## ASSIGNMENT
Write out exactly what each line says, starting with the first line below and ending on the one with "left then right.".

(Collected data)

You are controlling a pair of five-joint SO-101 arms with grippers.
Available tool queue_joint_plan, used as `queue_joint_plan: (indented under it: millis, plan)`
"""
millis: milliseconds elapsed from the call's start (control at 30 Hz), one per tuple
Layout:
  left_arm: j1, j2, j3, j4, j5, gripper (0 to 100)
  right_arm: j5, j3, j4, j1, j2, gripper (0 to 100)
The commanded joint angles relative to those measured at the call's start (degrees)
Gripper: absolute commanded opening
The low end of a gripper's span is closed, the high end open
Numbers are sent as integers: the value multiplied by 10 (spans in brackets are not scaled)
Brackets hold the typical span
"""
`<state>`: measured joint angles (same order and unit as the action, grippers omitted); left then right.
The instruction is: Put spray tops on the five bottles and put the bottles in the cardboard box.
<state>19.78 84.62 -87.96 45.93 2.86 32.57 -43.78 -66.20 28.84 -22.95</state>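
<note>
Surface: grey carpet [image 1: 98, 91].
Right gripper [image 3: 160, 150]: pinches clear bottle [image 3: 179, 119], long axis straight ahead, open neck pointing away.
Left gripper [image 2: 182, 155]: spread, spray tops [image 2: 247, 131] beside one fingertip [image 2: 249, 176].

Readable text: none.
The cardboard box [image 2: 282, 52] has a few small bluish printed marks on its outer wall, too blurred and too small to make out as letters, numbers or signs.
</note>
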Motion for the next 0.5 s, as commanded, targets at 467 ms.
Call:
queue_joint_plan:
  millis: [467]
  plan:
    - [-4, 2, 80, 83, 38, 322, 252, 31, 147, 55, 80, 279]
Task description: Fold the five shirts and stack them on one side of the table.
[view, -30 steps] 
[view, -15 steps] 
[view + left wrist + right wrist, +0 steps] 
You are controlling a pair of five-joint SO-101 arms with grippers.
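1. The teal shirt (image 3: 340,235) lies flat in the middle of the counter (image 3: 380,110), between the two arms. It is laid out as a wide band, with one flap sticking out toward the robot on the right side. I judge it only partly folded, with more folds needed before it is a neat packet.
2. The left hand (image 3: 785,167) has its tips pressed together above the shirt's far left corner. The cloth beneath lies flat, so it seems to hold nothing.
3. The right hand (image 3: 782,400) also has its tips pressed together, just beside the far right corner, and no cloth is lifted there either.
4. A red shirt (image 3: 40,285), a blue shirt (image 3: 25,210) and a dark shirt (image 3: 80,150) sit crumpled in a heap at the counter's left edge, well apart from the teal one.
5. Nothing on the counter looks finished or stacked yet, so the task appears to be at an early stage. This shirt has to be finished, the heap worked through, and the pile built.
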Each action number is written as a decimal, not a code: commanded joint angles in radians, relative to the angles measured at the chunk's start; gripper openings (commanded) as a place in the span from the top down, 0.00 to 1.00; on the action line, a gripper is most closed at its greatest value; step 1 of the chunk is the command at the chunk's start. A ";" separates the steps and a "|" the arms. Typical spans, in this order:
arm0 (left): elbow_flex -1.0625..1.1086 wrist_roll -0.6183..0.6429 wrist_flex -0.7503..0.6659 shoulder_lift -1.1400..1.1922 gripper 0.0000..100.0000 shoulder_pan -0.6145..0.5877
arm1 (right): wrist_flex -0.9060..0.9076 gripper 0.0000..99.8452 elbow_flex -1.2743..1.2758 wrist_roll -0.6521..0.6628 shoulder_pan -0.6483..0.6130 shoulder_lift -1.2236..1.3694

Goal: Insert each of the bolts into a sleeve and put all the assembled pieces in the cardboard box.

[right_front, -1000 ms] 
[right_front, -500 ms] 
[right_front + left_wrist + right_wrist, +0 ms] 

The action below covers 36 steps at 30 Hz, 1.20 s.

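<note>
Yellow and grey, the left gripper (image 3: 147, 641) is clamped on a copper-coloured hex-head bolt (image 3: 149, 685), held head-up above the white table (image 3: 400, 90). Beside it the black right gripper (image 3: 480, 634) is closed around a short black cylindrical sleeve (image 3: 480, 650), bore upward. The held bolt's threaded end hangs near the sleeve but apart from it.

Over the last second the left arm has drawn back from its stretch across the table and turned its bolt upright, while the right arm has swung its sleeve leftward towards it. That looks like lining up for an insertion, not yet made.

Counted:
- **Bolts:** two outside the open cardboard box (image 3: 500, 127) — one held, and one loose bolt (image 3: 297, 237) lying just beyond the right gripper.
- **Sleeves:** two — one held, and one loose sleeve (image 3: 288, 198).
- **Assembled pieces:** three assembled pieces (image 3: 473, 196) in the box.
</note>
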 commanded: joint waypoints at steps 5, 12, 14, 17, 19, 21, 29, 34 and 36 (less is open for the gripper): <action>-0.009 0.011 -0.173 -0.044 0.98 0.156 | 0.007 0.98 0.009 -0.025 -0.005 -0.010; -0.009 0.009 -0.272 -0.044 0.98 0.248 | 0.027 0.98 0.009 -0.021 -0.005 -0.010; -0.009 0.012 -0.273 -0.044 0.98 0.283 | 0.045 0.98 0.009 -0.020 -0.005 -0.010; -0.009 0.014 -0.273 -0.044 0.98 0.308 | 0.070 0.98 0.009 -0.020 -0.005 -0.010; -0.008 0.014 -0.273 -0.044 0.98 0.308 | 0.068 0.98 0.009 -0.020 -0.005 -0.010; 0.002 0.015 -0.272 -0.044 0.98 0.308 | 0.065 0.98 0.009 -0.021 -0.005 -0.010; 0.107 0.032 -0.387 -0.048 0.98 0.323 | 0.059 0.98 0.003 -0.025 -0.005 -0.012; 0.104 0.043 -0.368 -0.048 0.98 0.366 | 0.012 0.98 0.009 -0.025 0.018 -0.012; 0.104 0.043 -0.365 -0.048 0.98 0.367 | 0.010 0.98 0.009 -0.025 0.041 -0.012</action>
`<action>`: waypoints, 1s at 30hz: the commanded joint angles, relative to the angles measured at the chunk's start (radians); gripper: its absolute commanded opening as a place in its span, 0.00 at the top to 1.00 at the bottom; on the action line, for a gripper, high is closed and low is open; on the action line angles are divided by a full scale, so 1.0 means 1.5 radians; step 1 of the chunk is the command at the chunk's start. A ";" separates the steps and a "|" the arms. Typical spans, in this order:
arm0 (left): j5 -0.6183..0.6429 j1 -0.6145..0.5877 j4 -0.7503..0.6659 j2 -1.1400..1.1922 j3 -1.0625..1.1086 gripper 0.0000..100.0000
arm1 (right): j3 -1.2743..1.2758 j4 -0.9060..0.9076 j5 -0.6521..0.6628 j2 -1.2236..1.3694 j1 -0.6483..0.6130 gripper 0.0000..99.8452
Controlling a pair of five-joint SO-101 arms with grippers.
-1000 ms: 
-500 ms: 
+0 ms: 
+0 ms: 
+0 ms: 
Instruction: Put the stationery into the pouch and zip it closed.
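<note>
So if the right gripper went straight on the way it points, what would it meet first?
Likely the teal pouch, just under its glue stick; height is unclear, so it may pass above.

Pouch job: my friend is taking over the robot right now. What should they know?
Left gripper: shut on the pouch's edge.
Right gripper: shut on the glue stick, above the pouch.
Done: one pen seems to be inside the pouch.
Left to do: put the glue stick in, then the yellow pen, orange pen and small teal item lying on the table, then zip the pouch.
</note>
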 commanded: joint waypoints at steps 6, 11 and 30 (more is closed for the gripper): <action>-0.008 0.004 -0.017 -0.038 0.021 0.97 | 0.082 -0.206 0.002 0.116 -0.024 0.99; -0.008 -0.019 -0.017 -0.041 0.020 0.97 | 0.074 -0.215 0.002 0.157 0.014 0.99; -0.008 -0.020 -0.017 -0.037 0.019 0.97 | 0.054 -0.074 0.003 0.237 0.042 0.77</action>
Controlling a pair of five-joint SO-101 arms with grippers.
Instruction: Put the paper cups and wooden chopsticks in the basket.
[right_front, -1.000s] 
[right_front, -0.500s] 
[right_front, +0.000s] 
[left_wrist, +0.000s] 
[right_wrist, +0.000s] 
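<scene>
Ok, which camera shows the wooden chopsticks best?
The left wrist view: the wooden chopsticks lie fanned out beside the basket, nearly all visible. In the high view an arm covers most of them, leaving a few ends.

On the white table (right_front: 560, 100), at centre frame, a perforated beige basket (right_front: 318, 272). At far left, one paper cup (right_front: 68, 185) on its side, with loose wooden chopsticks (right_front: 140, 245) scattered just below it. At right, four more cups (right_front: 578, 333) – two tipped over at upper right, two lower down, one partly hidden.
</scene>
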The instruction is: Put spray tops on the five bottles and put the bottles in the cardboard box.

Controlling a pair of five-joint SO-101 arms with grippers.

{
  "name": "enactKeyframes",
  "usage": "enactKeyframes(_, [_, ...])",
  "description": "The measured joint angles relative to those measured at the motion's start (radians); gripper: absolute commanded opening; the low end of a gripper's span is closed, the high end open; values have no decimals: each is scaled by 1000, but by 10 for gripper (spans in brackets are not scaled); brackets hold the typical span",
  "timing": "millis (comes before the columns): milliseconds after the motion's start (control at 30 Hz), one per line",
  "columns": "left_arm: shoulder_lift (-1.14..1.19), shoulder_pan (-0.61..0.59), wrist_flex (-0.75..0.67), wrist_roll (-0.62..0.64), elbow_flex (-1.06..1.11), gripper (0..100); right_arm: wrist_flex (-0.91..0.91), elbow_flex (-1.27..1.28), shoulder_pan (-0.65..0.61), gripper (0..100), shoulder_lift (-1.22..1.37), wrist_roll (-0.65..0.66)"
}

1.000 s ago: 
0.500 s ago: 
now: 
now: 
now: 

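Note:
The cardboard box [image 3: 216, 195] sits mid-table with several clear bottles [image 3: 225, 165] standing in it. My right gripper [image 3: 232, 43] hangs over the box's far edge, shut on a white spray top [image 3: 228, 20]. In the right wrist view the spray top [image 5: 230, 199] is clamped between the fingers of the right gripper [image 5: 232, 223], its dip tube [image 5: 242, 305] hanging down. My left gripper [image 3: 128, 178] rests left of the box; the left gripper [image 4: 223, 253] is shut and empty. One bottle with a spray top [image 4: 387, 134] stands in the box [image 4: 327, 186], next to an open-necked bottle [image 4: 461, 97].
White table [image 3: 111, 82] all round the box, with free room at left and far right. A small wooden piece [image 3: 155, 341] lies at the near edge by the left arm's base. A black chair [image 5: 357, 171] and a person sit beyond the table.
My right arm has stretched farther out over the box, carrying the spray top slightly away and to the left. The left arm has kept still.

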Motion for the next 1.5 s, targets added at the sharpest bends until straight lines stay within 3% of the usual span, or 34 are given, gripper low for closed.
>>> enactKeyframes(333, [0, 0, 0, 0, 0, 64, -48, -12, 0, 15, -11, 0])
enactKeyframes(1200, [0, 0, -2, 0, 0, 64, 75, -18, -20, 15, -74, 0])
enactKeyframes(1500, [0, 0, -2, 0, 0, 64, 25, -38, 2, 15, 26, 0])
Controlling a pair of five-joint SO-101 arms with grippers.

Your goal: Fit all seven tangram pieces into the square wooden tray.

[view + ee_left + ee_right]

## TASK ANSWER
You are controlling a pair of five-joint SO-101 arms with grippers.
Available tool queue_joint_plan, used as `queue_joint_plan: (indented under it: millis, plan)`
"""
millis: milliseconds elapsed from the call's start (control at 30 Hz), one per tuple
Layout:
  left_arm: j1, j2, j3, j4, j5, gripper (0 to 100)
  right_arm: j5, j3, j4, j1, j2, gripper (0 to 100)
The commanded joint angles relative to those measured at the call's start (degrees)
Gripper: absolute commanded opening
The low end of a gripper's span is closed, the high end open
Numbers are sent as integers: the value multiplied by 10 (spans in brackets are not scaled)
Brackets hold the typical span
"""
`<state>`: measured joint angles (same order and unit as the action, grippers omitted); left then right.

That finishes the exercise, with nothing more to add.